En el comedor, esa noche, como casi siempre, las noticias en pantalla acompañan la hora de la cena. Un padre y una madre de una familia creyente se disponen a empezar el mismo ritual tras bendecir la mesa junto a sus cuatro hijos y preguntarse unos a otros amablemente cómo les ha ido el día.

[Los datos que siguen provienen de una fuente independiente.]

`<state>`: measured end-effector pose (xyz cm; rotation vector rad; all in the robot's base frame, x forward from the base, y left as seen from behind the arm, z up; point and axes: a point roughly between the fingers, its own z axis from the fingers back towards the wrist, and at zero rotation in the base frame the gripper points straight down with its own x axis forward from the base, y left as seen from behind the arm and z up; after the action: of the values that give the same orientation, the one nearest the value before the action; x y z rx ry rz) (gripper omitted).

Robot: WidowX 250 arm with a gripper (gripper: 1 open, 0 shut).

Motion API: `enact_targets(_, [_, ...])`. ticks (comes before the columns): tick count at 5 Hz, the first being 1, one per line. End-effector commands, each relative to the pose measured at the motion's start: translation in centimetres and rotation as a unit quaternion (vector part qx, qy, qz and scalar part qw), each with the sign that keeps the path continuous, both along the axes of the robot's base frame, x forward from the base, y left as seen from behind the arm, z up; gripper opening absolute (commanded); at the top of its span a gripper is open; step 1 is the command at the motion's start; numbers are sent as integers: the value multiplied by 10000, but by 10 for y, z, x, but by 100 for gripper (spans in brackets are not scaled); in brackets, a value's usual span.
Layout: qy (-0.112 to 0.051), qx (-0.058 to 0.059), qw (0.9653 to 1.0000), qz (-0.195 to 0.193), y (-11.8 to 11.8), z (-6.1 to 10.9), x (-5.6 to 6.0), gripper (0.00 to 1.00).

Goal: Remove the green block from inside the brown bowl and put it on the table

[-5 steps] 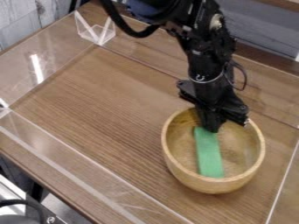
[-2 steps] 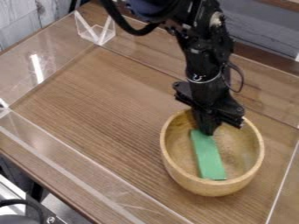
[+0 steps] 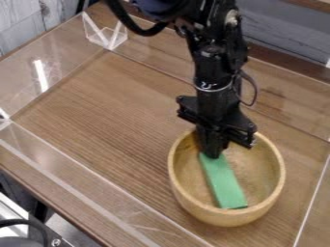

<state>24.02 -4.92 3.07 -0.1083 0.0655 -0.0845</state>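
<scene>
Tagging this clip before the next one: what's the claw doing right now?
Claw: closed, at the top end of the block in the bowl; grip can't be told.

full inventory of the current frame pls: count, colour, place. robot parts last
green block: 1, bright green, inside the bowl, its far end by the gripper
bowl: 1, light tan, on the table, near right part of the view
table: 1, brown wood grain, under the bowl
walls: low, clear, along the table's edges
clear plastic piece: 1, transparent, far left of the table
cable: dark, at the near left corner
arm: 1, black, reaching in from the far side
gripper: 1, black, over the bowl's far part, shut
</scene>
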Motion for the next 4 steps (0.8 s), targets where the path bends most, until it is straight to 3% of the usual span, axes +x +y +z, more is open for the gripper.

El periodista en su editorial daba detalles de los escabrosos asesinatos ocurridos los últimos diez meses: siempre eran firmados con una cruz post mortem en la frente, parecía ser, con una navaja o cuchillo pequeño y junto al cadáver, siempre, como una leyenda, un texto bíblico del antiguo o nuevo testamento condenando un pecado en concreto: la mentira, el robo, la blasfemia, la fornicación, la gula, la avaricia, la homosexualidad, el fraude, el homicidio, el adulterio… El padre bajando la cabeza y sosteniéndose con la mano, indica a la madre apagar la televisión devastado por los detalles. El silencio solo deja lugar a los cubiertos en el plato, al crujir del pan al partirlo.
_ Papá, ese asesino no irá al cielo, ¿verdad?
_ Querida, los caminos de Dios son inescrutables, ¿quiénes somos nosotros, pecadores, para juzgar, ni aventurar nada…? Aunque ese hombre nos parezca repugnante y… un cerdo, Dios conoce las intenciones de los hombres, hasta de los asesinos. Seguid comiendo pequeños, en casa estáis seguros, Dios nos protege y vuestro padre también.
Dicho esto corta con un tenedor y un cuchillo los huevos fritos, atravesándolos con sendos cortes en forma de cruz.